* **To do**: The output is a word-for-word repeat of the listing below, free of images.

* **Supplied information**:
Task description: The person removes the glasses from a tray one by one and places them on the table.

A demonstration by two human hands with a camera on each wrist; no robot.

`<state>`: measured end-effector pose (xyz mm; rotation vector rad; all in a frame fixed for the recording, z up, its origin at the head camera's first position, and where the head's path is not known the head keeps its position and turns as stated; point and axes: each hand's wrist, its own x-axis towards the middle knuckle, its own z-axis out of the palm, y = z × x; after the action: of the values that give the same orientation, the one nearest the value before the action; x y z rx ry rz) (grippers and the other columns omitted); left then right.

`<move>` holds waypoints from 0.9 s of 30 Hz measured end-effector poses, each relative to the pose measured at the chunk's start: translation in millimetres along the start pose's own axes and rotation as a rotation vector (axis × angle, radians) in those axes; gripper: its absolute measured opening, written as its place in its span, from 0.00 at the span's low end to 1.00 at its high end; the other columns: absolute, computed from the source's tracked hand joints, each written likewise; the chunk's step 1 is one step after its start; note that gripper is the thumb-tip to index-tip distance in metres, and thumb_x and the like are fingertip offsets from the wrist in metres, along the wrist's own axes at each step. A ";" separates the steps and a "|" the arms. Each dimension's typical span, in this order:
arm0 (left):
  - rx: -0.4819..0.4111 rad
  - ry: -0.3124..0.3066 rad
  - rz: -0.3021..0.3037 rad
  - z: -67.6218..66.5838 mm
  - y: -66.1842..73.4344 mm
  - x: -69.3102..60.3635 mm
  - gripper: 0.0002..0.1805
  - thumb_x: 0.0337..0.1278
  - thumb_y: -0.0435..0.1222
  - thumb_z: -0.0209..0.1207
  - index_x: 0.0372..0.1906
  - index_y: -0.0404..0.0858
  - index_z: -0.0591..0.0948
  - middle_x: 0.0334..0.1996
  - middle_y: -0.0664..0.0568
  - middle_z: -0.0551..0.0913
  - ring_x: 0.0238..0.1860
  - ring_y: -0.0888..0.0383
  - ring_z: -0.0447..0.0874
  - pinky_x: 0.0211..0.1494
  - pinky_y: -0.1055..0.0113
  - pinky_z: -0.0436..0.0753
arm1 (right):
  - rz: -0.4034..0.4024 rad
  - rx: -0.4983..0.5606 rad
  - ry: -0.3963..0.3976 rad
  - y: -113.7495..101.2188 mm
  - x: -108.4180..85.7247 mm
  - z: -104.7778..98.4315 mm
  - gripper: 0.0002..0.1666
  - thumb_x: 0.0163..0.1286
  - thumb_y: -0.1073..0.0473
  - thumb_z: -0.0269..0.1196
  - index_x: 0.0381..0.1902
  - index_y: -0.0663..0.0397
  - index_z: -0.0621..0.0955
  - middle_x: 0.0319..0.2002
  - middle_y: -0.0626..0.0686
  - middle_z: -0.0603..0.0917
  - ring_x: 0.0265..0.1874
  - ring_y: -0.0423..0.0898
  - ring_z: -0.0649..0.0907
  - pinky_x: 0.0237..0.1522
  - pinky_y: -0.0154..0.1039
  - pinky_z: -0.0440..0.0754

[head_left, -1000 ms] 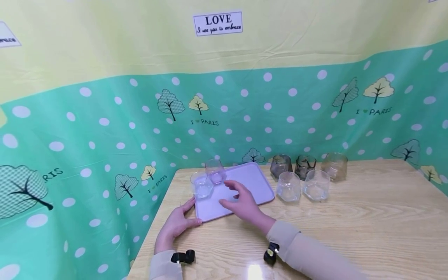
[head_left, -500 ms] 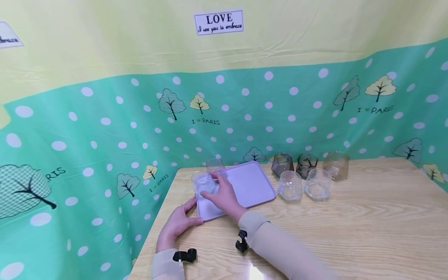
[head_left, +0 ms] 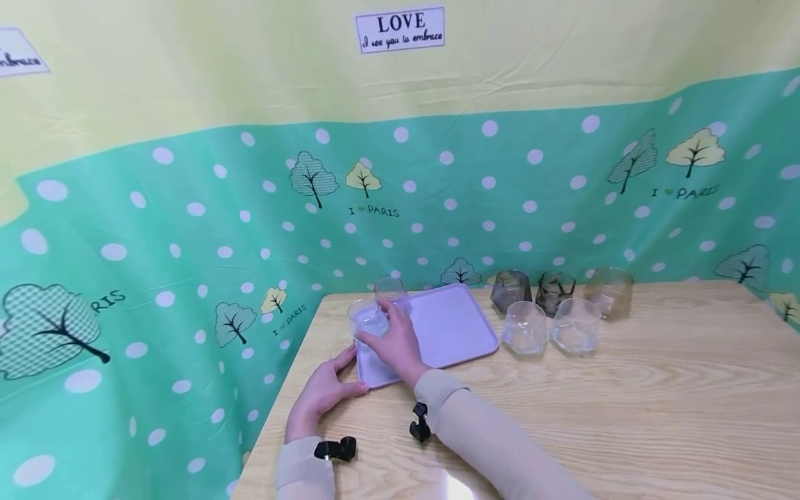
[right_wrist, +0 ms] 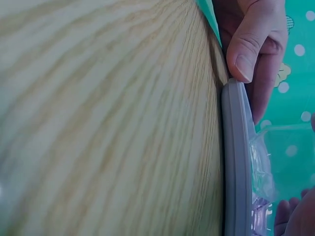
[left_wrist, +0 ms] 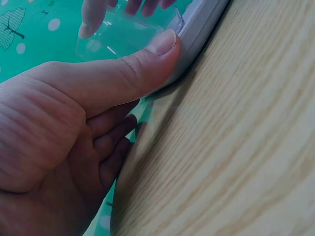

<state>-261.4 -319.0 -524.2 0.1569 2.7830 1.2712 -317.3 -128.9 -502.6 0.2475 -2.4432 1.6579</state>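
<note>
A lilac tray lies on the wooden table. At its near left corner, my left hand holds the edge, the thumb on the near side and the fingers along the left side. My right hand reaches over the tray and grips a clear glass between thumb and fingers. That glass stands upright at the tray's left end; in the right wrist view the glass shows close above the tray rim. Just behind it is a second glass, faintly pinkish, partly hidden by my right hand.
Right of the tray stand two clear glasses, one beside the other. Behind them are a grey glass, a dark glass and a brownish glass. A patterned green and yellow cloth hangs behind the table.
My right hand has moved left from above the tray to the front clear glass and closed round it. The left hand stays at the tray's corner. The head view has shifted slightly.
</note>
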 end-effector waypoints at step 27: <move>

* **Answer section**:
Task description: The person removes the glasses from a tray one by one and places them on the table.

A demonstration by two human hands with a camera on each wrist; no robot.

`<state>`: measured end-effector pose (xyz mm; rotation vector rad; all in a frame fixed for the recording, z up, its origin at the head camera's first position, and where the head's path is not known the head keeps its position and turns as stated; point and axes: each hand's wrist, its own x-axis towards the middle knuckle, its own z-axis out of the palm, y = z × x; after the action: of the values that give the same orientation, the one nearest the value before the action; x y z rx ry rz) (grippers and the other columns omitted); left then right.

`<move>` holds waypoints from 0.9 s of 30 Hz measured end-effector poses, each relative to the pose measured at the chunk's start: translation in millimetres along the start pose's own axes and rotation as a rotation vector (axis × angle, radians) in those axes; gripper: its absolute measured opening, written as its place in its span, from 0.00 at the span's low end to 1.00 at its high end; the other columns: absolute, computed from the source's tracked hand joints, each written likewise; the chunk's step 1 is one step after its start; note that gripper is the thumb-tip to index-tip distance in metres, and thumb_x and the like are fingertip offsets from the wrist in metres, along the wrist's own axes at each step. A ";" separates the steps and a "|" the arms. Each dimension's typical span, in this order:
arm0 (left):
  - rx: -0.4819..0.4111 rad
  - ry: -0.3124..0.3066 rad
  - rz: -0.3021..0.3037 rad
  - z: -67.6218..66.5838 mm
  - y: -66.1842..73.4344 mm
  - x: -69.3102..60.3635 mm
  - gripper: 0.0002..0.1805
  - thumb_x: 0.0337..0.1278
  - thumb_y: -0.0435..0.1222
  - thumb_z: -0.0209..0.1207
  - index_x: 0.0372..0.1906
  - index_y: -0.0404..0.0858
  - index_z: -0.0591..0.0948
  - middle_x: 0.0334..0.1996
  - middle_y: -0.0664..0.0568
  - middle_z: -0.0551..0.0913
  - ring_x: 0.0238..0.1860
  - ring_y: -0.0888..0.0383
  - ring_z: -0.0447..0.0874
  - pinky_x: 0.0211..0.1494
  - pinky_y: -0.1055..0.0113
  - pinky_z: -0.0436..0.0753
arm1 (right):
  - rz: -0.4034..0.4024 rad
  - rx: -0.4983..0.5606 rad
  - ry: -0.3963..0.3976 rad
  - y: -113.7495..101.2188 mm
  - x: -108.4180..85.7247 mm
  - z: -104.7778..98.4315 mm
  - gripper: 0.0002..0.1666
  - thumb_x: 0.0163..0.1286
  - thumb_y: -0.1073..0.0473
  - thumb_z: -0.0269..0.1196
  - index_x: 0.0381..0.1902
  - index_y: -0.0663..0.0397
  - index_z: -0.0621..0.0955
  - middle_x: 0.0319..0.2002
  - middle_y: -0.0626..0.0686
  - middle_z: -0.0603..0.0917
  - ring_x: 0.0265..0.1874
  - ring_y: -0.0423..0.0898
  - ring_z: -0.0649..0.0907
  - pinky_x: 0.0237..0.1522
  - pinky_y: -0.0154..0.1039
  - pinky_z: -0.0440..0.0754

[head_left, -1000 ms] 
[head_left, -500 ms] 
[head_left, +0 ms] 
[right_wrist, +0 ms] 
[left_wrist, +0 ms] 

<state>-261.4 -319.0 -524.2 0.1569 2.7830 1.2712 -317.3 -128.9 -502.6 0.2475 -2.4432 1.6579</state>
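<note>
A lilac tray lies on the wooden table. At its near left corner, my left hand holds the edge, the thumb on the near side and the fingers along the left side. My right hand reaches over the tray and grips a clear glass between thumb and fingers. That glass stands upright at the tray's left end; in the right wrist view the glass shows close above the tray rim. Just behind it is a second glass, faintly pinkish, partly hidden by my right hand.
Right of the tray stand two clear glasses, one beside the other. Behind them are a grey glass, a dark glass and a brownish glass. A patterned green and yellow cloth hangs behind the table.
My right hand has moved left from above the tray to the front clear glass and closed round it. The left hand stays at the tray's corner. The head view has shifted slightly.
</note>
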 end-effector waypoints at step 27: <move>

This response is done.